Elle arriva dix minutes après, en vélo.
- J'ai employé les grands moyens. Les taxis ne sont pas assez rapides pour ce genre de situation, me sourit-elle faiblement.
Le moral de tout le monde était désormais bien bas. Nous passâmes donc une heure ou deux, ou peut être trois à discuter de ce qu'il venait de se passer. Quand arriva le sujet sur mon retour anticipé, elle me prit la main :
- Apres reconsidération, je crois que je m'étais trompée. Rester, c'est la bonne décision.
- Je le crois aussi. Les derniers événements m'ont fait prendre conscience de certaines choses, et surtout combien vous m'êtes précieux. Combien vous êtes importants pour moi. Vous tous.
Nous nous serrâmes dans nos bras.
- Et pour Dam, reprit-elle. Je suis sure qu'il t'aime, Ann'. J'hésitais à te le dire hier, mais je crois que c'est la chose à faire. Je n'en suis pas sure à cent pour cent, on en a jamais parlé, mais c'est pour moi tellement évident.
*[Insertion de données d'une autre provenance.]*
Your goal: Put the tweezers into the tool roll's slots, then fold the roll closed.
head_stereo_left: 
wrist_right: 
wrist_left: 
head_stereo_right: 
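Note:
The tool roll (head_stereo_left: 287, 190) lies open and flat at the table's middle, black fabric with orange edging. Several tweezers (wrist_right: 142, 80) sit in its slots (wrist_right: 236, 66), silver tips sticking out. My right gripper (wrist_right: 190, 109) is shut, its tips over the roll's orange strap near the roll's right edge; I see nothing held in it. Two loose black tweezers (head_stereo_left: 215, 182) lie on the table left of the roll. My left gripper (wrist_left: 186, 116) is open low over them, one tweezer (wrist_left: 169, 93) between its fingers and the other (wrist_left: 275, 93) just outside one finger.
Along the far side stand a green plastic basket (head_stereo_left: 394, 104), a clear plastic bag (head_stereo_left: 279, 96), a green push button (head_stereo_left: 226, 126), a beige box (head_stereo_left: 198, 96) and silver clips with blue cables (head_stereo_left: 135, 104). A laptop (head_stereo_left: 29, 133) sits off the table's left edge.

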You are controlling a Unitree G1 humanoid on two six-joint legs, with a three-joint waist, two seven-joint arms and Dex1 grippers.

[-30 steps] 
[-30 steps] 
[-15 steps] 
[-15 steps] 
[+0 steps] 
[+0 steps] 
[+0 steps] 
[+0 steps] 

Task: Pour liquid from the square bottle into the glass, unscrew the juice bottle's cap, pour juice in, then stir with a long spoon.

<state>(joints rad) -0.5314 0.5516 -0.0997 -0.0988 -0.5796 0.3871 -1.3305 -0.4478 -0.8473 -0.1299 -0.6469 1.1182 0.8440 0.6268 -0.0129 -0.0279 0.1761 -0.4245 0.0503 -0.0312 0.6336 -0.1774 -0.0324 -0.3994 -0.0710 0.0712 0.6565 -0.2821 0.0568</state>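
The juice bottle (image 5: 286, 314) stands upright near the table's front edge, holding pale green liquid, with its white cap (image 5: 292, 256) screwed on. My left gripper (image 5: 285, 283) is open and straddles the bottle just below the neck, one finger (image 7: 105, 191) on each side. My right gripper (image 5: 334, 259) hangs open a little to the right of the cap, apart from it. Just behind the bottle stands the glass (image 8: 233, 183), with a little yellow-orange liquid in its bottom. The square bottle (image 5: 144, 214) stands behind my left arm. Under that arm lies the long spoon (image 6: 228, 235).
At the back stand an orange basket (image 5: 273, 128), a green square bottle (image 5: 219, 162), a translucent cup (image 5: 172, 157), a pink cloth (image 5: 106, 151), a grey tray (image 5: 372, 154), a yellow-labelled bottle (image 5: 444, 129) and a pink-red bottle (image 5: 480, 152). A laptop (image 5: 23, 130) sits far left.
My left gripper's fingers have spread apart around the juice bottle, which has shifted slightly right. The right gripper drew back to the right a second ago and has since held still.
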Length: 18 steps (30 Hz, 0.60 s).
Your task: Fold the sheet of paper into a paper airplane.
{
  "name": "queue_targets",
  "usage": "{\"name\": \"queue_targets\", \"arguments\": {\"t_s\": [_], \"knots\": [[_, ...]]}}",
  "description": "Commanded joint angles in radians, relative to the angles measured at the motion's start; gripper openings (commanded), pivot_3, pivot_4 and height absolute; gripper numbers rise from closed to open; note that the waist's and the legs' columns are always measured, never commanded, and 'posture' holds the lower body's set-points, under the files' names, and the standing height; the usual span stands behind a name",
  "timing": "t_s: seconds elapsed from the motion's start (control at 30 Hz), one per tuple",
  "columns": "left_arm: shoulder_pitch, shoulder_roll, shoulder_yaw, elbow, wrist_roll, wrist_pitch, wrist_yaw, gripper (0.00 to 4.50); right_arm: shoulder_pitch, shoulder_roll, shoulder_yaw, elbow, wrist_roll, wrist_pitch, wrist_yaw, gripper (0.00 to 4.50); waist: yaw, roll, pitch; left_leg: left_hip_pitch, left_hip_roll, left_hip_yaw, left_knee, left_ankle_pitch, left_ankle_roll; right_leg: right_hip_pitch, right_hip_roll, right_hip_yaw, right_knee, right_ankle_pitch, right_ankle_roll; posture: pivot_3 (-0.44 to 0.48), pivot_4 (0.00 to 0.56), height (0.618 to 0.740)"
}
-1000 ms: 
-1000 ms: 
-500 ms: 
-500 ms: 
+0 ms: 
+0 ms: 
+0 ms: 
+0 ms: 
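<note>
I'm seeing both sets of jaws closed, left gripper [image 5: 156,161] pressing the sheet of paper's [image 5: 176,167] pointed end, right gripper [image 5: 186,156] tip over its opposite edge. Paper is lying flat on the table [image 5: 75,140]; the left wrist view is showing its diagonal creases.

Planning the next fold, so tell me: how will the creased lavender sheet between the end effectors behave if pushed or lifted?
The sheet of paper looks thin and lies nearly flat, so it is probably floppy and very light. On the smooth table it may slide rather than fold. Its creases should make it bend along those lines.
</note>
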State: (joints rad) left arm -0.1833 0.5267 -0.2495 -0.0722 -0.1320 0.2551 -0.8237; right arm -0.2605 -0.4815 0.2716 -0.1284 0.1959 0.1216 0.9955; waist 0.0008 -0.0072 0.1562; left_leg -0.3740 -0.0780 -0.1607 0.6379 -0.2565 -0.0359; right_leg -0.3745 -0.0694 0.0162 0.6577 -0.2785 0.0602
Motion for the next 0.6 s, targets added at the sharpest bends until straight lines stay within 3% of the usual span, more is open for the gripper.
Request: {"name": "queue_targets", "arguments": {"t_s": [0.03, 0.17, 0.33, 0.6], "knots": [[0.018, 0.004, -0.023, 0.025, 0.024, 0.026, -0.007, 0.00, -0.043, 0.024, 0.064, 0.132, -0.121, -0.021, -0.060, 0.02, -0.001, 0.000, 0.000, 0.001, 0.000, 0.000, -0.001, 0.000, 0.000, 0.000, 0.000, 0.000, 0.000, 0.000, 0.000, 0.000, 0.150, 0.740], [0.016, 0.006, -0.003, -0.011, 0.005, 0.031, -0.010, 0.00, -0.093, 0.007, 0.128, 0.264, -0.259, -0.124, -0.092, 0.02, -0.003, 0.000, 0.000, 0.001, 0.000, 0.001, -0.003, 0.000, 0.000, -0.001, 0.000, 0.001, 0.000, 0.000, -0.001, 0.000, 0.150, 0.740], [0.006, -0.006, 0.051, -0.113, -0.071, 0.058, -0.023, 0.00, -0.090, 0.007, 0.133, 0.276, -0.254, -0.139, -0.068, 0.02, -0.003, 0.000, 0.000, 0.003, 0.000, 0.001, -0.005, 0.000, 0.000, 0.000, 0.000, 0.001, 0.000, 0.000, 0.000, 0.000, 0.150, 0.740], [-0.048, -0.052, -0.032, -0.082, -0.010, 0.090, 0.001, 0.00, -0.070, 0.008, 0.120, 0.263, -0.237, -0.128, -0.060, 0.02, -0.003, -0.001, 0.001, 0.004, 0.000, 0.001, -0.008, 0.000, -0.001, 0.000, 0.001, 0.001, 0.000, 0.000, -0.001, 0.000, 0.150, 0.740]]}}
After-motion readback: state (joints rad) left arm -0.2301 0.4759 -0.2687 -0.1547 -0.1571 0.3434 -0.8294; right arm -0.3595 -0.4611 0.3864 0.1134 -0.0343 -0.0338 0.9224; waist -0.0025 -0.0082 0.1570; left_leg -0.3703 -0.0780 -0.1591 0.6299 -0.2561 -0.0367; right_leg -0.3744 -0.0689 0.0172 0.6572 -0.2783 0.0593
Nous avions toutes les deux les yeux rougis d'avoir pleuré. Décidément, ces derniers jours ont été intenses pour mes glandes lacrymales !
Sur ce, on sonna à la porte. C'était Dam, Thomas et Ethan. Thomas avait les yeux rouges également.
Ils rentrèrent en silence dans l'appartement.
- Bon. La seule bonne nouvelle aujourd'hui, c'est que Anna reste avec nous, murmura Ethan en me serrant fort dans ses bras.